WHAT IS EXPECTED:
From the entries below, copy every line holding the word "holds".

SUPPLIED ENTRIES:
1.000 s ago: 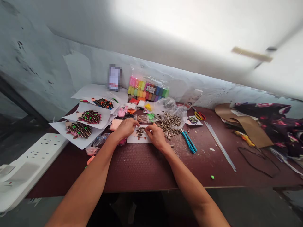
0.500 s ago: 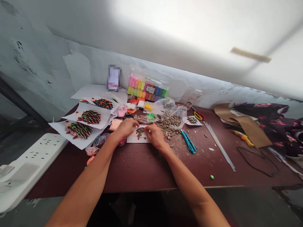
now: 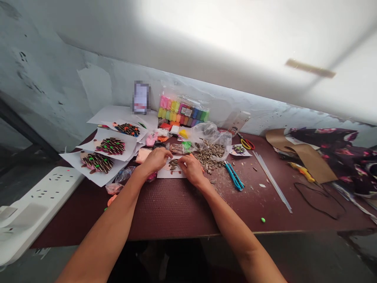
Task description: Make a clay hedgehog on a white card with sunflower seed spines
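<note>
A white paper card (image 3: pixel 165 174) lies between my hands, with a pale clay hedgehog shape partly covered in striped sunflower seeds (image 3: pixel 173 164). At the card's upper left rests my left hand (image 3: pixel 157 159), its fingers stretched over the edge and nothing visible in them. My right hand (image 3: pixel 192 168) bends over the card's right side, thumb and fingertips pinched close to the seeds. Whatever is between those fingertips is too small or hidden to make out. Just beyond my right hand spreads a heap of loose sunflower seeds (image 3: pixel 211 155), partly under a clear plastic bag (image 3: pixel 207 131).
Finished hedgehog cards (image 3: pixel 100 163) overlap at the left near a power strip (image 3: pixel 44 200). Behind are packs of coloured clay (image 3: pixel 184 112) and a phone (image 3: pixel 141 97). Rightward lie a blue utility knife (image 3: pixel 235 177), scissors (image 3: pixel 246 143), glue sticks (image 3: pixel 273 182) and a glue gun (image 3: pixel 303 171).
My right hand has shifted very slightly at the card's right side. My left hand stays in place, and the whole view has drifted a little.
</note>
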Demonstrator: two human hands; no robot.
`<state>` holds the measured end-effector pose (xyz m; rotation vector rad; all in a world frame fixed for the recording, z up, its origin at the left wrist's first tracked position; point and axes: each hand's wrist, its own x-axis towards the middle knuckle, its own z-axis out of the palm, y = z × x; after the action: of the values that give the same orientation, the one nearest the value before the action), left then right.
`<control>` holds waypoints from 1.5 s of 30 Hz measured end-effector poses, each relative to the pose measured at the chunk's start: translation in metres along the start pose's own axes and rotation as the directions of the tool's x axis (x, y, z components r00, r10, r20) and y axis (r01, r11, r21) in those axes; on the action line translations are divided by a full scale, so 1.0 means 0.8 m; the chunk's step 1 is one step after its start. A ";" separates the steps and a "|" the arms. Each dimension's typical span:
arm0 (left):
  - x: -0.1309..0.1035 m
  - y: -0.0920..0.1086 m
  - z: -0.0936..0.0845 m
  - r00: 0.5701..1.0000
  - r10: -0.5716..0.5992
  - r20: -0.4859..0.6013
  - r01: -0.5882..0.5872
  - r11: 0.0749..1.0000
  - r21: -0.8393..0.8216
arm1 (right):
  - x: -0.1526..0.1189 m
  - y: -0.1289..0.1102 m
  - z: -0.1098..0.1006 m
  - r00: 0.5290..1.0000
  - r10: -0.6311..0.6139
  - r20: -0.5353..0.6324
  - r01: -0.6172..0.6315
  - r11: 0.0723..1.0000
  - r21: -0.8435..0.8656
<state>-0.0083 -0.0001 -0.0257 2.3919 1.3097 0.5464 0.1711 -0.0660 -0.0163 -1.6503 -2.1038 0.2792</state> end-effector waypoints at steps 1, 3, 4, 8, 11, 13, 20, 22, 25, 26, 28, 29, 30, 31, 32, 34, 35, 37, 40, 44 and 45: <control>0.000 0.000 0.000 1.000 -0.003 0.001 0.003 1.000 -0.001 | 0.000 0.000 -0.001 1.000 0.007 -0.006 -0.007 1.000 0.004; 0.000 0.000 0.000 1.000 -0.010 0.001 0.010 1.000 -0.002 | -0.002 -0.001 -0.002 0.999 0.024 -0.022 -0.024 1.000 0.012; 0.000 0.000 -0.001 1.000 -0.013 0.003 0.013 1.000 -0.004 | -0.003 -0.002 -0.004 0.999 0.038 -0.030 -0.037 0.999 0.014; 0.000 0.001 -0.002 1.000 -0.015 0.017 0.016 1.000 -0.014 | -0.005 -0.001 -0.011 0.993 0.102 -0.060 -0.103 0.995 0.001; -0.001 0.002 -0.004 1.000 -0.016 0.023 0.016 1.000 -0.007 | -0.003 0.006 -0.019 0.984 0.144 -0.104 -0.148 0.988 -0.033; -0.001 0.002 -0.004 1.000 -0.017 0.021 0.017 1.000 -0.004 | -0.002 0.014 -0.026 0.968 0.205 -0.142 -0.217 0.973 -0.077; 0.000 -0.002 0.000 1.000 -0.012 0.014 0.012 1.000 0.001 | -0.001 0.039 -0.046 0.913 0.373 -0.164 -0.402 0.891 -0.212; 0.001 -0.003 0.001 1.000 -0.008 0.009 0.008 1.000 0.001 | -0.002 0.041 -0.049 0.904 0.400 -0.151 -0.426 0.877 -0.224; 0.000 -0.003 0.001 1.000 -0.011 0.011 0.011 1.000 0.004 | -0.001 0.041 -0.050 0.903 0.414 -0.114 -0.429 0.869 -0.246; 0.000 -0.003 0.001 1.000 -0.014 0.012 0.014 1.000 0.005 | -0.001 0.041 -0.050 0.905 0.413 -0.100 -0.424 0.870 -0.253; 0.000 -0.002 0.001 1.000 -0.017 0.011 0.017 1.000 0.008 | -0.001 0.042 -0.050 0.909 0.409 -0.077 -0.414 0.872 -0.260; 0.000 -0.002 0.001 1.000 -0.016 0.009 0.016 1.000 0.011 | -0.001 0.043 -0.049 0.910 0.408 -0.070 -0.412 0.873 -0.262; 0.000 -0.002 0.002 1.000 -0.012 0.006 0.012 1.000 0.015 | -0.001 0.043 -0.048 0.910 0.409 -0.065 -0.411 0.873 -0.264; 0.000 -0.002 0.002 1.000 -0.008 0.004 0.007 1.000 0.022 | 0.000 0.044 -0.047 0.910 0.410 -0.060 -0.411 0.872 -0.265; 0.000 -0.002 0.002 1.000 -0.004 0.004 0.004 1.000 0.029 | 0.000 0.045 -0.046 0.910 0.411 -0.053 -0.410 0.872 -0.268; 0.001 -0.002 0.002 1.000 -0.004 0.006 0.004 0.999 0.040 | 0.000 0.046 -0.044 0.912 0.408 -0.038 -0.402 0.872 -0.278; 0.001 -0.002 0.003 1.000 -0.005 0.008 0.005 0.999 0.044 | 0.001 0.047 -0.043 0.914 0.404 -0.030 -0.395 0.874 -0.283; 0.001 -0.002 0.003 1.000 -0.005 0.010 0.005 0.999 0.048 | 0.002 0.046 -0.042 0.918 0.397 -0.022 -0.385 0.874 -0.296; 0.001 -0.002 0.002 1.000 -0.006 0.011 0.006 0.999 0.047 | 0.004 0.044 -0.041 0.914 0.403 -0.037 -0.394 0.865 -0.312; 0.001 -0.002 0.002 1.000 -0.010 0.011 0.010 0.999 0.033 | 0.006 0.046 -0.039 0.913 0.406 -0.046 -0.398 0.860 -0.321; 0.001 -0.002 0.001 1.000 -0.010 0.012 0.009 0.999 0.031 | 0.006 0.047 -0.039 0.913 0.406 -0.044 -0.398 0.859 -0.323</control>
<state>-0.0087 0.0011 -0.0274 2.4089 1.3332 0.5119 0.2172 -0.0554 -0.0038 -2.2972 -1.8764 0.0778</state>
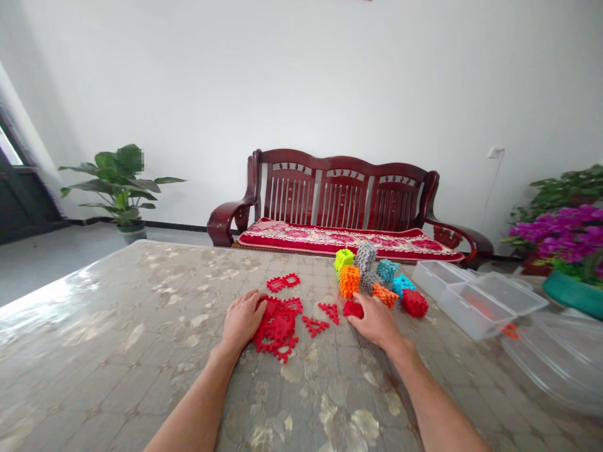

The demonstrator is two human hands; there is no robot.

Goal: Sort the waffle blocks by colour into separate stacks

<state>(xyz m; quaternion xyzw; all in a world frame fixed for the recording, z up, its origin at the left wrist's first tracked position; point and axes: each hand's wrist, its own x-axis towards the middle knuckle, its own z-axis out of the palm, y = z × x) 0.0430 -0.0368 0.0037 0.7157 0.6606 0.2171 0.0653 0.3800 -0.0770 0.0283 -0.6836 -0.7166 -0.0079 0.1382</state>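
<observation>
On the table, my left hand [244, 317] rests at the left side of a loose pile of red interlocking plastic pieces [277, 328], fingers apart and touching the pile's edge. My right hand [375, 321] is closed around a small red block of pieces [353, 308], thumb at the near side. Between the hands lie two red triangular frame pieces [315, 325]. Beyond the pile are more flat red pieces [283, 282]. Past my right hand stand sorted stacks: orange [349, 282], yellow-green [343, 260], grey [366, 256], blue [403, 284] and red [415, 303].
A clear plastic box [475, 307] with its lid open stands to the right, with a transparent round-edged container [560, 361] nearer me. A purple flower pot [572, 292] sits at the right edge. Behind the table [141, 351] is a wooden bench [343, 194].
</observation>
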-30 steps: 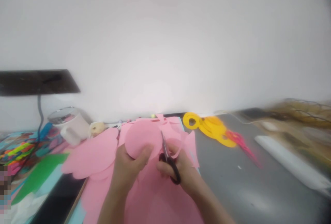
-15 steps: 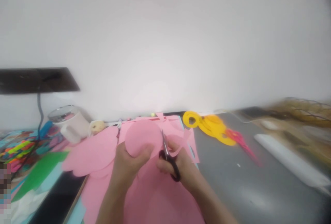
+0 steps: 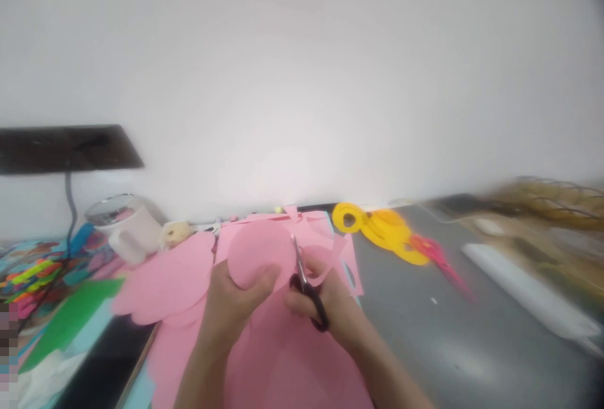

RESPONSE BELOW:
`<state>` holds the measured end-effector pose (xyz m; rotation vector rad; all in a world frame fixed for the recording, z up, its origin at the left wrist's first tracked position; point and axes: each hand's wrist, its own x-axis towards the middle knuckle, its own z-axis out of the palm, y = z × x; after the action: of the values that give the same orientation, the one nearest the value before the action), left then right.
`<control>` holds waypoints from 1.5 s of 30 Hz measured end-effector poses, each relative to the pose measured at the chunk's start: translation in metres along the start pose's own axes and rotation as the directions of the tool's x axis (x, y, z components r00, r10, r20) and y axis (r01, r11, r21) in those axes; on the action line translations are divided by a full scale, so 1.0 means 0.8 m; the chunk's step 1 is one step after its start. A ";" separates the steps and a "|" the arms. Each dimension's typical span:

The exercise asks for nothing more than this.